-- TRY IT --
Scan the records below for the line with "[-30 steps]" and the line with "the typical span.". Repeat those two lines and every line between them exactly, and nothing else.

Records from a collection:
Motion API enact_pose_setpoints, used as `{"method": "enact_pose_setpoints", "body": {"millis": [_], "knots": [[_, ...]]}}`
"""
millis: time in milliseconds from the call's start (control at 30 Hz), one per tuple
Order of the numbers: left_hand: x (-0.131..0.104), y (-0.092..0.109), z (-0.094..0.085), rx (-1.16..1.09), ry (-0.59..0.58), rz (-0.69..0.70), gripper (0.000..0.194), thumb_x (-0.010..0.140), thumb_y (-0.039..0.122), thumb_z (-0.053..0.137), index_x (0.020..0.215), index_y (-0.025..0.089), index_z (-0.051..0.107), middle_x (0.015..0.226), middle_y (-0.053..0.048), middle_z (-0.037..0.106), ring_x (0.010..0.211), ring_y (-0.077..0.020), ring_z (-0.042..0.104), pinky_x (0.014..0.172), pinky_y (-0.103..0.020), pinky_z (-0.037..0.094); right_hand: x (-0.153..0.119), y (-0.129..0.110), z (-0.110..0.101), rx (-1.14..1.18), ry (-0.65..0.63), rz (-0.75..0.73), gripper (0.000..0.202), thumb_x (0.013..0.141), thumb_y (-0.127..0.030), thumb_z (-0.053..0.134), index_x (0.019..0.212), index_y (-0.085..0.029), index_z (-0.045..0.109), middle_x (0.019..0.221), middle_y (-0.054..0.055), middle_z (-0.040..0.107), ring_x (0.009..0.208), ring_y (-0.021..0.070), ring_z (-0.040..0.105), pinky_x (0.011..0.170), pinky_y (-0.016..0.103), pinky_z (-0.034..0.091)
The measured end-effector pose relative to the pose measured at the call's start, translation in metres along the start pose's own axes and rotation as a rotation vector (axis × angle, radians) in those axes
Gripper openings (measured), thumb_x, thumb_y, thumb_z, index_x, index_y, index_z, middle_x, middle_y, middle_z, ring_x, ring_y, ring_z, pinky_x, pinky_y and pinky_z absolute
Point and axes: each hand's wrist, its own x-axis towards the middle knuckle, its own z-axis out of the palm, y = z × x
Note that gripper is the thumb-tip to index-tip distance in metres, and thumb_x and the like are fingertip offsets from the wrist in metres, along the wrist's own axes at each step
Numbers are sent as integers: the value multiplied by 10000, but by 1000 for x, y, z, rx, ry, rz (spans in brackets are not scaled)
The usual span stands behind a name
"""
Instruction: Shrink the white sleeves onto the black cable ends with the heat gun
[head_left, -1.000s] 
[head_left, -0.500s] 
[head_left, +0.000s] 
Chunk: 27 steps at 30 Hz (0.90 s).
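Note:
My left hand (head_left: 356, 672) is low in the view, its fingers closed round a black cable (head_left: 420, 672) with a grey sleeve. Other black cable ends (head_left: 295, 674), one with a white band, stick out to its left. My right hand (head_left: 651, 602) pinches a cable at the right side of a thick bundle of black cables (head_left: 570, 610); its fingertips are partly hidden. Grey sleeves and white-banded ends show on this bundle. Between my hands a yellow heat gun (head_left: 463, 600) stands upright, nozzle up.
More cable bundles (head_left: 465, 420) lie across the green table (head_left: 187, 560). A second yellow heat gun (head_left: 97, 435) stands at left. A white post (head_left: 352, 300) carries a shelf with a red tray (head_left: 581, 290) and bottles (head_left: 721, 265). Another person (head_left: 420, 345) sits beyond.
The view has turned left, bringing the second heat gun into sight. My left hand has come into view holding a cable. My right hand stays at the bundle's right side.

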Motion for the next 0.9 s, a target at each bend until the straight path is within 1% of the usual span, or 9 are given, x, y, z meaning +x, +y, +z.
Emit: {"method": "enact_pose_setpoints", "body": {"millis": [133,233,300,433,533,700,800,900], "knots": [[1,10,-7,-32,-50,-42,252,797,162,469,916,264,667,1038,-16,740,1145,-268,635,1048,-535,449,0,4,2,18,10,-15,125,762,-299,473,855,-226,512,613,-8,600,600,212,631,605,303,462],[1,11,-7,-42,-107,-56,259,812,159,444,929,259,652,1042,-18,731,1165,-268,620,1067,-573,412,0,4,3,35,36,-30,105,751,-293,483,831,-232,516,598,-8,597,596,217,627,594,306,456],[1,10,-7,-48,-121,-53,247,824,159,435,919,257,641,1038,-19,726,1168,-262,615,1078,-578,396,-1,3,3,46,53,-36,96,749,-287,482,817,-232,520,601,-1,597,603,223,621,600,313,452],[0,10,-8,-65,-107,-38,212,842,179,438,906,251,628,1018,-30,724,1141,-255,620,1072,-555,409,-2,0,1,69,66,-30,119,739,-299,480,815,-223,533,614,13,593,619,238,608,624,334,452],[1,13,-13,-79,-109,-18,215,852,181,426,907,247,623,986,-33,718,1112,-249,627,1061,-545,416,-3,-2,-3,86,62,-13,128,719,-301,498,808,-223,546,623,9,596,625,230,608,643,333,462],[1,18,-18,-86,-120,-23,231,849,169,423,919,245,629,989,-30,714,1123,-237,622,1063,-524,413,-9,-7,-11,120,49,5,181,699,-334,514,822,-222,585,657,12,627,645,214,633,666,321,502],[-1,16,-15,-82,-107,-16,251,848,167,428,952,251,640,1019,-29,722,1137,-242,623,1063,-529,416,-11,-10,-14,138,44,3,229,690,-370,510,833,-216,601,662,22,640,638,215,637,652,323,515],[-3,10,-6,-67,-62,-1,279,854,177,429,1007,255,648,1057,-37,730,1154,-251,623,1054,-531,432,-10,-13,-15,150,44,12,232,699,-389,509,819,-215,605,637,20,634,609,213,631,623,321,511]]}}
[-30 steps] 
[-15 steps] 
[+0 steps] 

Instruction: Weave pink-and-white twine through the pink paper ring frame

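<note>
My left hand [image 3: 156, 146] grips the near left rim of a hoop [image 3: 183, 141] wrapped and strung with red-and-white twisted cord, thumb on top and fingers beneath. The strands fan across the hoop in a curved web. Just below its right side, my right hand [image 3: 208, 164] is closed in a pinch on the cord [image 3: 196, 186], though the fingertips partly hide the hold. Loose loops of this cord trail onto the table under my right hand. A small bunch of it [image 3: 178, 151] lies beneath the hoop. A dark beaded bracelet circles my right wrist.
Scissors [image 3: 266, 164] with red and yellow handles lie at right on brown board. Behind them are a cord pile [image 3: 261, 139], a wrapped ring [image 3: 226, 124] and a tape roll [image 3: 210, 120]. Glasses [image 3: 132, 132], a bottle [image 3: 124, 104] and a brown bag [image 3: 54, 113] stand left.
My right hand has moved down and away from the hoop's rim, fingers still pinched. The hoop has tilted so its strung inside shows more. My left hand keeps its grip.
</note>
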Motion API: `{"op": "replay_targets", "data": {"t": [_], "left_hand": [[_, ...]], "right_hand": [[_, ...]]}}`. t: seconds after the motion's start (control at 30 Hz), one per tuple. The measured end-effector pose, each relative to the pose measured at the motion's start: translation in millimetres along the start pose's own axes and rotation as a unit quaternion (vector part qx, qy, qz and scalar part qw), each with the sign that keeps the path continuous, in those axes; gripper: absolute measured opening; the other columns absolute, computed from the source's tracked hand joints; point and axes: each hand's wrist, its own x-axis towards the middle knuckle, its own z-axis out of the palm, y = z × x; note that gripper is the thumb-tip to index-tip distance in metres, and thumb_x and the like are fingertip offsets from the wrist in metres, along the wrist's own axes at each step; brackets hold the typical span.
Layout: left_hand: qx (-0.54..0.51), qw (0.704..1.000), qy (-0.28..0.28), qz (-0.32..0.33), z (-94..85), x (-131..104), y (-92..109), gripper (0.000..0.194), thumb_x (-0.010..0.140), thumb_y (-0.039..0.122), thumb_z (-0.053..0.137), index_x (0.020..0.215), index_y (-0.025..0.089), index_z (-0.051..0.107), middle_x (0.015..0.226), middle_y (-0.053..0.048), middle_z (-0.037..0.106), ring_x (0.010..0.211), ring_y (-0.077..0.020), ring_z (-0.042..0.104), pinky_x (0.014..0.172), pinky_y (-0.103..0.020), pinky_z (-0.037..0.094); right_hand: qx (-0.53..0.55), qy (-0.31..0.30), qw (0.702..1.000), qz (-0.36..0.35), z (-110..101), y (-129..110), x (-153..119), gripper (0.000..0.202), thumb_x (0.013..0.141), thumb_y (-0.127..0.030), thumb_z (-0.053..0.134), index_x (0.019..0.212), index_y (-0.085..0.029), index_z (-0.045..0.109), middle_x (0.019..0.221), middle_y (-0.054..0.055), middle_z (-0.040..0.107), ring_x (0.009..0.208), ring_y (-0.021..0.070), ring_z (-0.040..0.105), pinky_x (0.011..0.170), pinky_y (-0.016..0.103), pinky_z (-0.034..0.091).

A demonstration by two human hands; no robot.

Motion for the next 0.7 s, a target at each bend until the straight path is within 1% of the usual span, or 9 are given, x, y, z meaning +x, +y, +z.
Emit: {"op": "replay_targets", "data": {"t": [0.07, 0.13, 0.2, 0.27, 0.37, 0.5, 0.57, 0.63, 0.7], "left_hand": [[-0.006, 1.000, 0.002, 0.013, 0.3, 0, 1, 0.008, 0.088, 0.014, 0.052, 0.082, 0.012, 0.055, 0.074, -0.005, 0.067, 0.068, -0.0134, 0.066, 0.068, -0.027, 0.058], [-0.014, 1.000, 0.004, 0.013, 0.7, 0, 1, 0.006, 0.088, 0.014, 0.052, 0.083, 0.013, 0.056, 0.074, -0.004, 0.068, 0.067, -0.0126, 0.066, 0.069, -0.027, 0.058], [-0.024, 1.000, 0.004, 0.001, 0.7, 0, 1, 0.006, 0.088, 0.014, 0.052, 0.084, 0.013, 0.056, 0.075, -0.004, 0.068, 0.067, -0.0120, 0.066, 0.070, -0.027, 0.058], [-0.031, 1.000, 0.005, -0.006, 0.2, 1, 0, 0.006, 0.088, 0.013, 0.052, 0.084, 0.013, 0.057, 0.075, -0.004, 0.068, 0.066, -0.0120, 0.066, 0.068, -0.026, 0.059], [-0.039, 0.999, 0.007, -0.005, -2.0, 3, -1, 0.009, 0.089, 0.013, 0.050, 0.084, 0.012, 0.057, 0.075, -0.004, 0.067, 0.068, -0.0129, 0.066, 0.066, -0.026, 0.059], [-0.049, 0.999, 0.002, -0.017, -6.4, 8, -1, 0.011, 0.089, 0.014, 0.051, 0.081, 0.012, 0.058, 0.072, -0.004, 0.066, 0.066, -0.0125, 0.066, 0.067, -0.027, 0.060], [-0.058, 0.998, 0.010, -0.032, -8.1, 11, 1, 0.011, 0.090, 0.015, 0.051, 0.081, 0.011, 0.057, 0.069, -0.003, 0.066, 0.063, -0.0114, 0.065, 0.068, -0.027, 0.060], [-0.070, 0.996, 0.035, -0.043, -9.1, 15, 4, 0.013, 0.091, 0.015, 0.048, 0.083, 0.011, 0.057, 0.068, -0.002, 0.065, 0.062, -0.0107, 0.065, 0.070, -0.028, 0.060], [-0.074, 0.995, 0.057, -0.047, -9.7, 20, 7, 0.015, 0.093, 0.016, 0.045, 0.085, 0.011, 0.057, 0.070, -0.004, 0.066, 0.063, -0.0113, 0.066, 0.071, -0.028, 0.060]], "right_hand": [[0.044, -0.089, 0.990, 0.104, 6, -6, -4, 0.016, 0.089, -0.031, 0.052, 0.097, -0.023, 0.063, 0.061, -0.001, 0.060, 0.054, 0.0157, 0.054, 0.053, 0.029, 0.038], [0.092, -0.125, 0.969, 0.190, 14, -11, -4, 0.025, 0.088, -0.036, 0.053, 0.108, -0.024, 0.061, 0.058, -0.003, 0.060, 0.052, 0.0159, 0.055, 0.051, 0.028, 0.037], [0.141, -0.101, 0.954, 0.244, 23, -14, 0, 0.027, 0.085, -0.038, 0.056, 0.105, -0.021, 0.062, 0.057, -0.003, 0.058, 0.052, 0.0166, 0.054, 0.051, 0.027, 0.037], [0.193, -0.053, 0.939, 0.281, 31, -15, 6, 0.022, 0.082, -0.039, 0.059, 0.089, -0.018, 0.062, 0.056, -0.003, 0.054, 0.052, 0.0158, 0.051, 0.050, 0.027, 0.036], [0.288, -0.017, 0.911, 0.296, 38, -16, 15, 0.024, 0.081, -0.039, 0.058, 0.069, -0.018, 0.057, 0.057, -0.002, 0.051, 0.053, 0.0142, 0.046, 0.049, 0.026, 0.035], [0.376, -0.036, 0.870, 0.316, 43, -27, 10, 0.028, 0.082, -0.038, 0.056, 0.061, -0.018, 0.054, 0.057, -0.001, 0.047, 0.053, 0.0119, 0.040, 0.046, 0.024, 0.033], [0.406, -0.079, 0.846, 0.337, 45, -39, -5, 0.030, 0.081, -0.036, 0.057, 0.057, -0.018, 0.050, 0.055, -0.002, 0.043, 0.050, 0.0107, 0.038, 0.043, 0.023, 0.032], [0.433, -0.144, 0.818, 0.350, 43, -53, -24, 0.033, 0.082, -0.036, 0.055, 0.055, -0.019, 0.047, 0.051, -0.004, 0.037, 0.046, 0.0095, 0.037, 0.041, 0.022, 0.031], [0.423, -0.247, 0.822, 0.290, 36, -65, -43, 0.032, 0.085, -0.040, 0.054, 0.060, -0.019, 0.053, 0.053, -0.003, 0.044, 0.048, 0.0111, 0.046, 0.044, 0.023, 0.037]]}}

-- RESPONSE FOR THIS EXERCISE --
[-30 steps] 
[-15 steps] 
[+0 steps] 

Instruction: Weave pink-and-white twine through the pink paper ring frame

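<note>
My left hand [image 3: 156, 146] grips the near left rim of a hoop [image 3: 183, 141] wrapped and strung with red-and-white twisted cord, thumb on top and fingers beneath. The strands fan across the hoop in a curved web. Just below its right side, my right hand [image 3: 208, 164] is closed in a pinch on the cord [image 3: 196, 186], though the fingertips partly hide the hold. Loose loops of this cord trail onto the table under my right hand. A small bunch of it [image 3: 178, 151] lies beneath the hoop. A dark beaded bracelet circles my right wrist.
Scissors [image 3: 266, 164] with red and yellow handles lie at right on brown board. Behind them are a cord pile [image 3: 261, 139], a wrapped ring [image 3: 226, 124] and a tape roll [image 3: 210, 120]. Glasses [image 3: 132, 132], a bottle [image 3: 124, 104] and a brown bag [image 3: 54, 113] stand left.
My right hand has moved down and away from the hoop's rim, fingers still pinched. The hoop has tilted so its strung inside shows more. My left hand keeps its grip.
</note>
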Motion API: `{"op": "replay_targets", "data": {"t": [_], "left_hand": [[_, ...]], "right_hand": [[_, ...]]}}`. t: seconds after the motion's start (control at 30 Hz), one per tuple. The measured end-effector pose, each relative to the pose measured at the motion's start: translation in millimetres along the start pose's own axes and rotation as a unit quaternion (vector part qx, qy, qz and scalar part qw), each with the sign that keeps the path continuous, in those axes; gripper: absolute measured opening; the other columns absolute, computed from the source's tracked hand joints; point and axes: each hand's wrist, its own x-axis towards the middle knuckle, its own z-axis out of the palm, y = z × x; note that gripper is the thumb-tip to index-tip distance in metres, and thumb_x and the like are fingertip offsets from the wrist in metres, along the wrist's own axes at each step; brackets hold the typical span.

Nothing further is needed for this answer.